ふかふかで大変座り心地のいいソファーだ。ここで横になって寝たらさぞ気持ちいいことだ。しかし、今日ばかりはそうもいかない。
「「…………」」
お互いに無言のまま時間が流れる。
これは気まずい。
先にこちらから話しかけた方がいいのか、向こうが口を開くのを待っていた方がいいのか悩む。
だが、ここは五大貴族を前にして緊張しているエリンに代わって私が場の進行をしないと!
「あの、」
「今日呼びつけたのはお前達に見せたいものがあったからさね」
はい。結局はそちら側から話を始めるんですね。
ルージュ公爵は毅然とした態度のまま、懐から一冊の古びた本を取り出した。
「これが読めるか?」
随分と古く、使い込まれていてボロボロになっている本だった。
エリンがそれを手に取り、本の表面を手でなぞる。
「誰かの日記でしょうか?」
「やはりか」
恐る恐るという様子でエリンが言った瞬間にルージュ公爵の姿勢が崩れる。
背筋をピンと伸ばしていた佇まいから変わり、全身をソファーの背もたれに預け、悪く言えばだらけた格好になった。

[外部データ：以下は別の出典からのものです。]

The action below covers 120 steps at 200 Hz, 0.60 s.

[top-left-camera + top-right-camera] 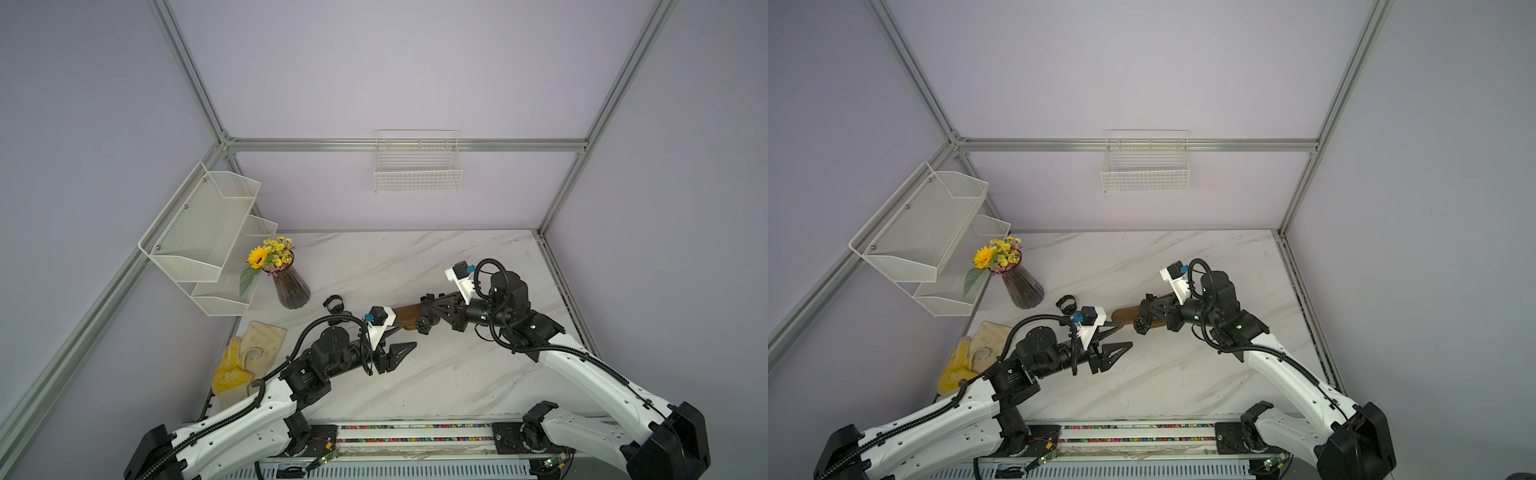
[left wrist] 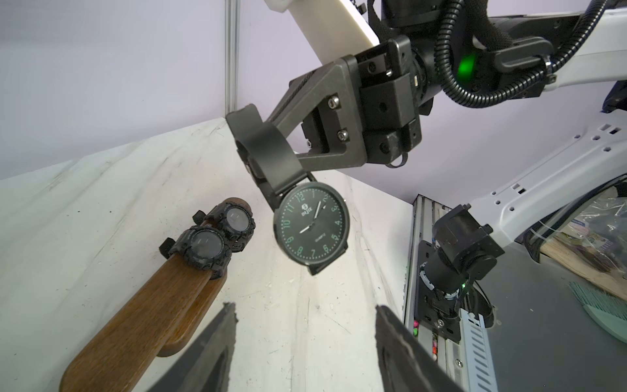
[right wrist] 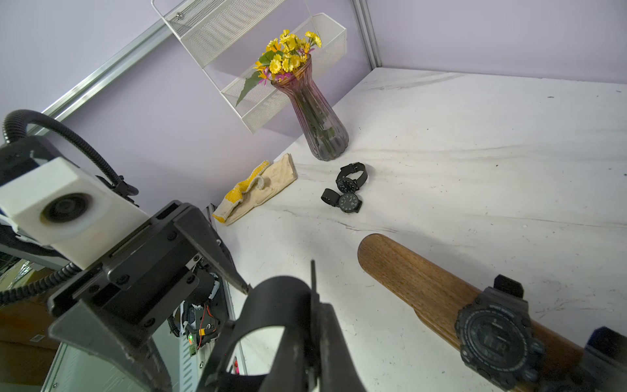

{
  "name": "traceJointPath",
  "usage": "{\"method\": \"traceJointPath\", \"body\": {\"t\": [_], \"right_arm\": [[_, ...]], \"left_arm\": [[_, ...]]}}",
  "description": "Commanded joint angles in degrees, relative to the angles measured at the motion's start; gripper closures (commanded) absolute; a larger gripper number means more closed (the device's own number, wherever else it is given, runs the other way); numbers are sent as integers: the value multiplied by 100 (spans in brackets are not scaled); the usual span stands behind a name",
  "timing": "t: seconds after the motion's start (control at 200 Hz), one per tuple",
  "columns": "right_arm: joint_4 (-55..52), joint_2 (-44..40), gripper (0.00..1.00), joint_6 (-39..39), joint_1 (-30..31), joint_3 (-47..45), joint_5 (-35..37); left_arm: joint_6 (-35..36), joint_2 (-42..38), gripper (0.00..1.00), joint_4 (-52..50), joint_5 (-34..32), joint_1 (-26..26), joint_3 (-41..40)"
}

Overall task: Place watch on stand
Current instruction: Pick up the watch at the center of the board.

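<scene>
My right gripper [image 1: 428, 301] is shut on the strap of a black round-faced watch [image 2: 310, 224], which hangs in the air just in front of the stand. That watch also shows in both top views [image 1: 423, 324] [image 1: 1140, 323]. The stand [image 2: 135, 312] is a dark brown wooden bar on a smaller base, and two chunky black watches [image 2: 203, 247] sit near its far end. My left gripper [image 2: 305, 307] is open with nothing between its fingers, low over the table beside the stand's near end [image 1: 409, 313]. In the right wrist view the strap loops round my shut right gripper [image 3: 315, 298].
Two loose black watches [image 3: 351, 178] lie on the marble table near a purple vase of yellow flowers [image 1: 291, 286]. Yellow and beige gloves [image 1: 245, 357] lie at the left edge. A white mesh shelf [image 1: 203, 232] and a wire basket [image 1: 417, 170] hang on the walls.
</scene>
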Motion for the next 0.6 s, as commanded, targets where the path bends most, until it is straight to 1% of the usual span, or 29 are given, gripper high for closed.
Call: {"method": "traceJointPath", "body": {"t": [0.0, 0.13, 0.26, 0.385, 0.49, 0.595], "right_arm": [[296, -111, 98, -139, -23, -72, 114], [304, -88, 98, -169, -23, -105, 201], [323, -118, 98, -178, -21, -172, 324], [315, -166, 98, -204, -9, -202, 399], [303, -189, 98, -220, -13, -219, 439], [319, -210, 98, -223, -14, -237, 470]], "left_arm": [[-159, 192, 37, 208, -185, -157, 511], [-247, 374, 37, 183, -664, -348, 703], [-326, 578, 37, 37, -853, -390, 922], [-460, 839, 34, -268, -1134, -398, 1180], [-570, 1047, 33, -435, -1214, -393, 1398], [-660, 1219, 34, -476, -1148, -396, 1521]]}}
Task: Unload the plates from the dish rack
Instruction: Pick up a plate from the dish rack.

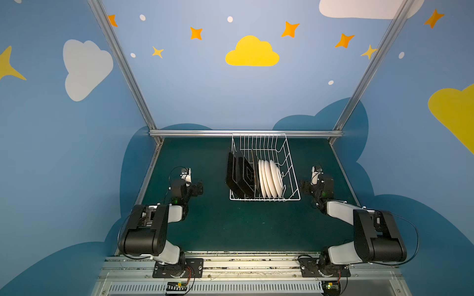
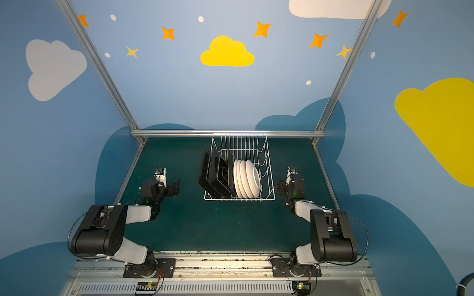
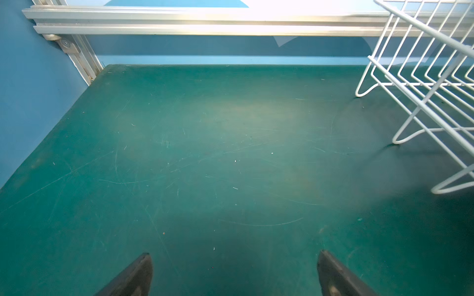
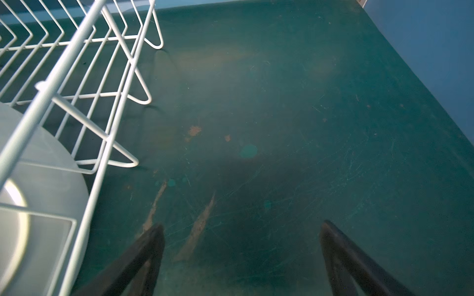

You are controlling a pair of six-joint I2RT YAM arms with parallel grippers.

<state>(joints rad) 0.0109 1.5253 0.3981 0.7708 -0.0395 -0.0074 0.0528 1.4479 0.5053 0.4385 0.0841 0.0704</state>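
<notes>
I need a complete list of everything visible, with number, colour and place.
table: one, dark green, under everything.
dish rack: one, white, centre, toward the far edge.
round plates: four, white, standing in the rack, right side.
rounded-square plates: several, black-backed, standing in the rack, left side.
back rail: one, silver, table's far edge.
left gripper: one, black, open, left of rack.
right gripper: one, black, open, right of rack.

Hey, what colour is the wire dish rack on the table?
White. The dish rack shows best in the left wrist view, against the dark green table.
</notes>
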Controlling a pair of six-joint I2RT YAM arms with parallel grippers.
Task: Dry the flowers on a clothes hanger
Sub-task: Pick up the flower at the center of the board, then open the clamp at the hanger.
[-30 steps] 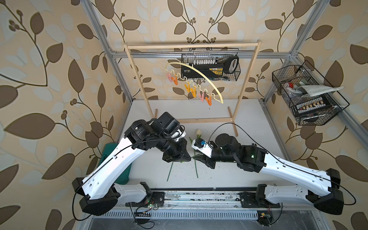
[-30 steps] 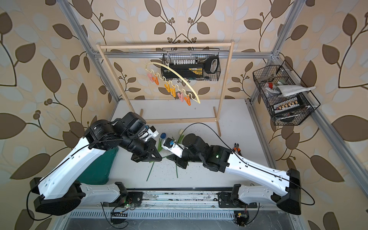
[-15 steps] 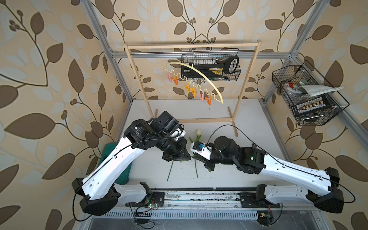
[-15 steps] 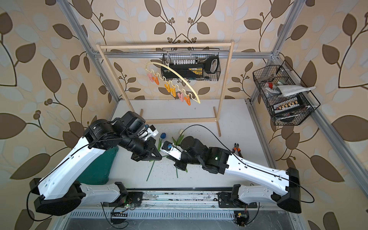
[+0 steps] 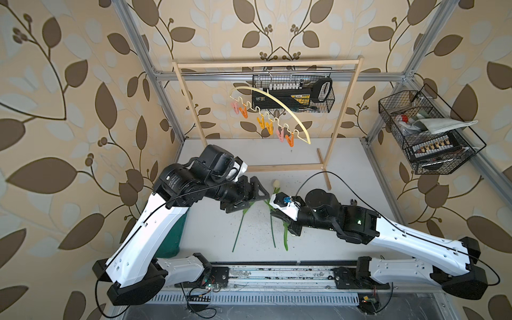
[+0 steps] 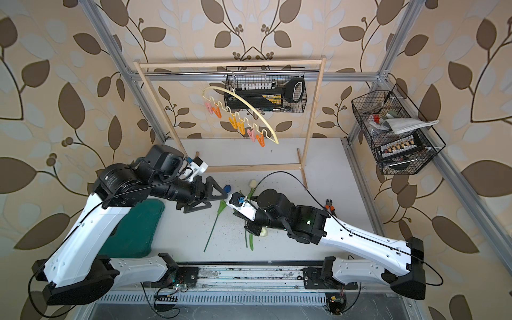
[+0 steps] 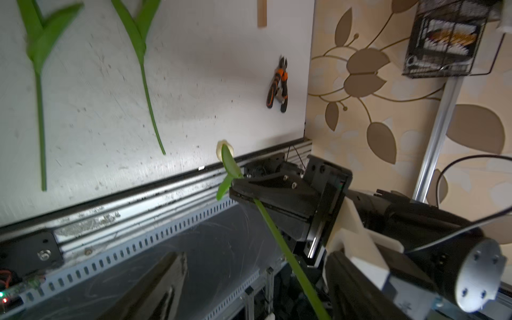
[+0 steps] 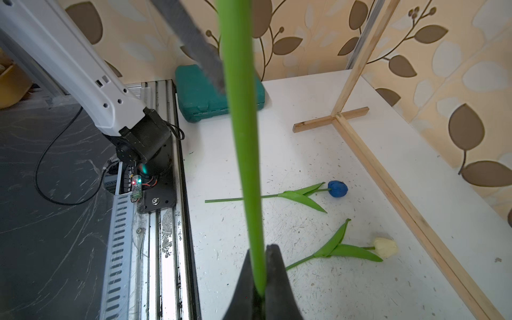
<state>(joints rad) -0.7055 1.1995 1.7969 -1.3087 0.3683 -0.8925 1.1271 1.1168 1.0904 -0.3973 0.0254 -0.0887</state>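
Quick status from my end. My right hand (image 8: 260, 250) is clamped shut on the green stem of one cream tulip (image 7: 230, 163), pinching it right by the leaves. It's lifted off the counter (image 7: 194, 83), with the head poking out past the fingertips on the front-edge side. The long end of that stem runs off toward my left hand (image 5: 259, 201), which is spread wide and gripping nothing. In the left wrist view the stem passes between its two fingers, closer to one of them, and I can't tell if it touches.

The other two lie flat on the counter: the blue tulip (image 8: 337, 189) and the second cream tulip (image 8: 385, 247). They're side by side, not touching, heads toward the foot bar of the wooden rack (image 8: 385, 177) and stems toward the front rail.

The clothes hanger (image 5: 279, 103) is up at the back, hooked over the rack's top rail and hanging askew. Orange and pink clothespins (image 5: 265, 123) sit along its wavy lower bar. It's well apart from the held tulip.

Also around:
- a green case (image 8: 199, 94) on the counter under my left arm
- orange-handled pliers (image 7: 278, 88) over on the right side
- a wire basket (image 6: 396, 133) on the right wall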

「ちっ。何かの間違いだと思いたかったがね。こうなってしまえば認めざるを得ないようだね」
「あの、話が見えてこないのですが……」
急に態度が変化したルージュ公爵にエリンが慎重に訪ねる。
「それは我が家に代々伝わる書物だ。しかし、未だに誰も読んだことがない。それが日記であることは伝わっているが、内容は誰も知らない」
ルージュ公爵はそう言った。
彼女は何かを諦めたかのように話を続ける。
「それは魔術書なんだよ。その日記を書いた本人かそれに近しい存在のものじゃないと表紙の文字すら読めないのさ」
魔術書。
シュバルツ家の地下にも保管してある魔術によってセキュリティがかけられた魔術具だ。
「日記の持ち主は二百年前のアルビオンの王女。四大貴族を束ねて守護聖獣と共にこの国を救った英雄さね」
「災禍の魔女を討った人……」
「凄い物が出てきたわね」
このアルビオン王国で知らない者はいないとされている偉人だ。
国の各地には彼女の像が建てられていて、学校で歴史の勉強をするとまず習う人物だ。
それまでの四大貴族にシュバルツ家を加えたり、魔術学校の設立や魔術局の誕生にも関わっている。
「その魔術書が読めるということはお前は女王に近しい存在というわけだ。ただの血縁よりももっと似ている写し身のような」
テーブルの上に置いてあるポットから自分のカップへと紅茶を注ぎルージュ公爵がひと口飲んだ。
「ふぅ……それはな、かつてルージュ家の者が王家の人間に目を通させたが読める者は現れなかった。血縁であっても資格なしと魔術書に判断されていたのさ」
誰も読めないと思われていた魔術書を読める人間が現れた。
そして、その人間の近くには守護聖獣を扱う魔術師が集まっている。
「大侵攻を前にして第二の聖女の出現とは運命っていうのは数奇なものだね」
「待ってください。わたし、そんな大した人間じゃありません」
「いいや。その魔術書が読めるというのが何よりの証拠だ。それに気になったから妾は調べたぞ」
紅茶の入ったカップをテーブルに置き、ルージュ公爵はエリンを真っ直ぐ見つめながら口にした。
「エリン。お前には途絶えたと思われていたアルビオンの王家の血が流れている。かつての聖女と同じ力に魔術書の解読。その容姿の特徴すら記録にある王家のものに近い」
エリンへと告げられた内容は私の知るゲームの知識と同じものだった。